Corruption in China. Guilty Until Proven Innocent?
A number of Chinese citizens have put together open access anti-corruption websites after the reformist-minded Beijing News ran a story on India's “I Paid a Bribe” website. The Chinese websites (“I Took a Bribe,” “Yeah, I Took a Bribe,” and “I Bribed”) follow the example of the Indian website, allowing a platform for anonymous submission of user's anecdotes about corruption.
Reports from the China Media Project (CMP), where you can read translations of users' stories, indicate that the sites have become extremely successful over a short period of time, but also raise concerns about these sites being “harmonized” by the government. The Sina Microblogging platform for “I Took a Bribe” has already been disabled, and Baidu, China's number one search engine, no longer shows any results for searches of the website's name. The speed of the government's response seems to indicate a knee-jerk reaction. The original story from Beijing News was run only six days ago, one June 8, barely time at all to assess whether this kind of site could be a boon or a detriment to the often lukewarm efforts of the central government to fight corruption.

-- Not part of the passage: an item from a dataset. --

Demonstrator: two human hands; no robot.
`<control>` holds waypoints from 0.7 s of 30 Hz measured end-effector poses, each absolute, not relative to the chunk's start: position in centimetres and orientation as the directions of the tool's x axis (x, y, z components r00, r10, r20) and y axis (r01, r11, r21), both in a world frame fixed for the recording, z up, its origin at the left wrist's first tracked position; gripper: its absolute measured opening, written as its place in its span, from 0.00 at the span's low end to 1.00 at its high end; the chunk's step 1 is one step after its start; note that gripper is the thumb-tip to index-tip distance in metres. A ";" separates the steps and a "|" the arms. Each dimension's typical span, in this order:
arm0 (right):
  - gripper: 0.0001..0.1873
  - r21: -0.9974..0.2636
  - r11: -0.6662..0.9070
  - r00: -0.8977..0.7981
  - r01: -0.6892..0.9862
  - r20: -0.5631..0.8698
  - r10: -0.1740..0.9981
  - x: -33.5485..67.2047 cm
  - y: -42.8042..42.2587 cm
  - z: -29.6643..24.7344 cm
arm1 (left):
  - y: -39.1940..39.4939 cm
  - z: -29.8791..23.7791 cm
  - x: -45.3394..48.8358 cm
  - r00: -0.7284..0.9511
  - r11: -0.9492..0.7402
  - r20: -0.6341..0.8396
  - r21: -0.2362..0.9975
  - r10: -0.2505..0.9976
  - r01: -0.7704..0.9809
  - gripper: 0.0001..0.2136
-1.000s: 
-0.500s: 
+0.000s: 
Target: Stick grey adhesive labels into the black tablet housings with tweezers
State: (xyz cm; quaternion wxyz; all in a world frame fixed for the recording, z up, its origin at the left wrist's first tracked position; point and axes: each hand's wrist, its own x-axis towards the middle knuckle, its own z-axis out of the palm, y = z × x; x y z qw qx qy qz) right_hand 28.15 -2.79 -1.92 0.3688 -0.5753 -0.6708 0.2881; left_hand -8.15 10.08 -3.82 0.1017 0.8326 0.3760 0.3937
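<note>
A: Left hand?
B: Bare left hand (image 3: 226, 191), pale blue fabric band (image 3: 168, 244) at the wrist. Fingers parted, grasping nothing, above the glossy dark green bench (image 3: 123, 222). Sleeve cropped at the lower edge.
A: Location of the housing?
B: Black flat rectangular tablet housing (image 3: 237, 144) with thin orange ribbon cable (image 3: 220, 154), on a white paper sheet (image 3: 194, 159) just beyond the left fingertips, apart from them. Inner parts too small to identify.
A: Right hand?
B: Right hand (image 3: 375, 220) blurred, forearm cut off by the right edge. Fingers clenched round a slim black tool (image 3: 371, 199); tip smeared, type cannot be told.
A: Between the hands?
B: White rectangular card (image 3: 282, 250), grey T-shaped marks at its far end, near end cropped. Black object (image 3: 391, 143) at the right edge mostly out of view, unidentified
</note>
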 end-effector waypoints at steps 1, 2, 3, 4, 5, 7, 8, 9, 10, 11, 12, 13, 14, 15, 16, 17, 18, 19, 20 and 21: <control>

The central government is following a clear pattern by censoring these websites. On the one hand, the corruption of Chinese politics is all but built into its system for maintaining social control (see, for example, China Digital Times' article on the Machinery of Stability Preservation), so central and local governments both have a great deal to lose if the citizens are able to attack that corruption directly. On the other hand, the Chinese government is notoriously insecure about its public image, especially when comparisons are drawn between China's regime and other governments who are less able to control information about their misdeeds. After state-approved television ran a story highlighting corruption in India and celebrating their fight against corruption, it would be impermissible for citizens to publicly draw comparisons between the Chinese and Indian situations.
In addition to the threat of censorship the CMP also translates concerns, voiced first by an anonymous user that “sources must come through proper domestic news media, otherwise the ‘political’ risk is rather great” and suggesting that posts be required to have links to sources, and later echoed by an editorial in the Southern Metropolis Daily, an arm of the Party's newspaper in Guangzhou:
1. How can the sites avoid stepping over legal boundaries? If they become platforms through which attacks are deliberately launched against others in personal vendettas, etc, their value will be seriously diminished.
2. How can the websites maintain themselves financially? How can they avoid such influences as payment for removal of posts or accepting payments from informants, an issue that directly concerns the sites’ credibility?
3. How can the sites interact effectively with the government? At present, the sites do not have direct or implied support from the government, so whether or not they can be sustained remains a question.
While CMP places its editorial emphasis pragmatically on point three, the government's objections are absurd in full, and only seek to elucidate China's largely successful war on legitimate information. China's censorship strategy since Tienanmen, and reinforced through the Great Firewall, has been to obsessively and neurotically censor anything that might be critical of the government. Those few newspapers and “legitimate” media outlets who are not populated by Party goons are subject to constant vigilance, and operate always under the threat of “harmonization” or worse, being “asked to tea” with their local Security Bureau.
By systematically and fastidiously controlling all mainstream, legally sanctioned forms of media, the government has de-legitimized legitimate media. There is no legitimate media in China because, in order to be legitimate, media has to be free to criticize the government and pursue the truth, whether that's embarrassing to the country or not.
This is not to say that credibility isn't an issue on anonymous Chinese websites like “I Took a Bribe,” but rather to say that China's unrelenting censorship changes the rules of political discourse. In the West, we're used to people, even governments, being innocent until proven guilty. But in China, it's illegal to say that the government is guilty, no matter what kind of proof you have. Under those rules, we have to presume that the government is guilty until it can prove its innocence.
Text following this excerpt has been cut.